Suppose You Buy A Bond That Will Pay $1000 In Ten Years
Suppose You Buy A Bond That Will Pay 1000 In Ten Years Along With
Suppose you buy a bond that will pay $1000 in ten years along with an annual coupon payment of $50 and the interest rate is 4%. Answer the following questions: a) What is the value of this bond? b) Now suppose the bond has no coupon payments (it is a “zero coupon” bond) but still pays $1000 in ten years. What is the value of this bond? c) What would happen to the value of the bond if the inflation rate unexpectedly goes up? Would the bond value increase or decrease? d) Now suppose the bond still pays an annual coupon of $50 but the interest rate drops to 2%. What is the new value of this bond?
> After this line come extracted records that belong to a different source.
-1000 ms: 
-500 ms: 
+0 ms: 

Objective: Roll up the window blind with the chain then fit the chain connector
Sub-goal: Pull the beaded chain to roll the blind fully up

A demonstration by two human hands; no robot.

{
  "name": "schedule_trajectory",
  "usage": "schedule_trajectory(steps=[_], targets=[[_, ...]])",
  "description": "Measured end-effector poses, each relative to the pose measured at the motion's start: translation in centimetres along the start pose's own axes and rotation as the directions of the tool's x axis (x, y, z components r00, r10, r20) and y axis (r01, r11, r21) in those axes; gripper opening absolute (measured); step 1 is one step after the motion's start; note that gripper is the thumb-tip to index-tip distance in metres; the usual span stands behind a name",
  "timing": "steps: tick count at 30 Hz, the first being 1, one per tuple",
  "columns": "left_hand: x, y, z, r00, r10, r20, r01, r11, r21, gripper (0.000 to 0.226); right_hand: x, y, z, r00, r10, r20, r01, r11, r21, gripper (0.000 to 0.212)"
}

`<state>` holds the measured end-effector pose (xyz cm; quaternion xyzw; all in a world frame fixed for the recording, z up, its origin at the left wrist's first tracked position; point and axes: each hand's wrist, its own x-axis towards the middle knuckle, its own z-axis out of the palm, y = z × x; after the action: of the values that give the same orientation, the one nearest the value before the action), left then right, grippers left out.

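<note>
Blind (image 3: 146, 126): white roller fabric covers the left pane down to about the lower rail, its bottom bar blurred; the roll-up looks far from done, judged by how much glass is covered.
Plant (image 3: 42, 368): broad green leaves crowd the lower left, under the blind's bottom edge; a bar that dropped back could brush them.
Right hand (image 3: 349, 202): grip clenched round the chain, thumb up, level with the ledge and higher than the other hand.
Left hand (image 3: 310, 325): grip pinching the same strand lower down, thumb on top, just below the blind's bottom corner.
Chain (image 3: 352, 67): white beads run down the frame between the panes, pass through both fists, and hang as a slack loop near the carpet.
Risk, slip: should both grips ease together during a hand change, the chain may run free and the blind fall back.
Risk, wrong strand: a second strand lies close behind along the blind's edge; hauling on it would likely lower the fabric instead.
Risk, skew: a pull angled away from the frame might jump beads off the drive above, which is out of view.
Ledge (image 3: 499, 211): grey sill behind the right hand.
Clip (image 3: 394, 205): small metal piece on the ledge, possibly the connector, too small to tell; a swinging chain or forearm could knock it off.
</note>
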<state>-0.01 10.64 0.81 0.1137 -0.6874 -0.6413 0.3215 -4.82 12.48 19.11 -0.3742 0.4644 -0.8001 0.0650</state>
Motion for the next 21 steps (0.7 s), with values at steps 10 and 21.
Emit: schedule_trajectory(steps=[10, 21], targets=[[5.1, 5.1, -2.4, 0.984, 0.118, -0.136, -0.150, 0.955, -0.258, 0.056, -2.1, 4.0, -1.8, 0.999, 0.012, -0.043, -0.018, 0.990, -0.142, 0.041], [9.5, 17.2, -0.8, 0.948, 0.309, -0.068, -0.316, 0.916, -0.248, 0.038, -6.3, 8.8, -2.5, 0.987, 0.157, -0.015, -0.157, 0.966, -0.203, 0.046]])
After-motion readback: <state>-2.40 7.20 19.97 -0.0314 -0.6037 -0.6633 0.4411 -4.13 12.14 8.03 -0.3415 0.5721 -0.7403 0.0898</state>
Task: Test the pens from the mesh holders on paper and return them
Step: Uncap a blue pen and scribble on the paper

Suppose you buy a bond that will pay $1000 in ten years along with an annual coupon payment of $50 and the interest rate is 4%. To determine the value of this bond, we need to calculate the present value of all future cash flows, which include the annual coupon payments and the final face value payment, discounted at the current market interest rate of 4%.
The bond’s value (price) is the sum of the present value of the coupon payments and the present value of the face value. The annual coupons of $50 are received each year for 10 years. The present value of the annuity of coupons is calculated using the formula:
PV of coupons = C × [(1 - (1 + r)^-n) / r]
where C = $50, r = 0.04, and n = 10.
The present value of the face value (par value of $1000) paid at the end of 10 years is calculated as:
PV of face value = F / (1 + r)^n
where F = $1000. Plugging in the values:
PV of coupons = 50 × [(1 - (1 + 0.04)^-10) / 0.04] ≈ 50 × 8.1109 ≈ $405.55
PV of face value = 1000 / (1 + 0.04)^10 ≈ 1000 / 1.4802 ≈ $675.56
Therefore, the total bond value is approximately $405.55 + $675.56 ≈ $1,081.11.
For part b), a zero-coupon bond’s value is simply the present value of the face value since there are no coupon payments:
PV = 1000 / (1 + 0.04)^10 ≈ $675.56.
Regarding part c), if inflation unexpectedly increases, the real return on bonds decreases because the fixed payments (coupons and face value) will be worth less in real terms. Therefore, bond prices generally decrease as inflation rises, leading to a decline in bond value.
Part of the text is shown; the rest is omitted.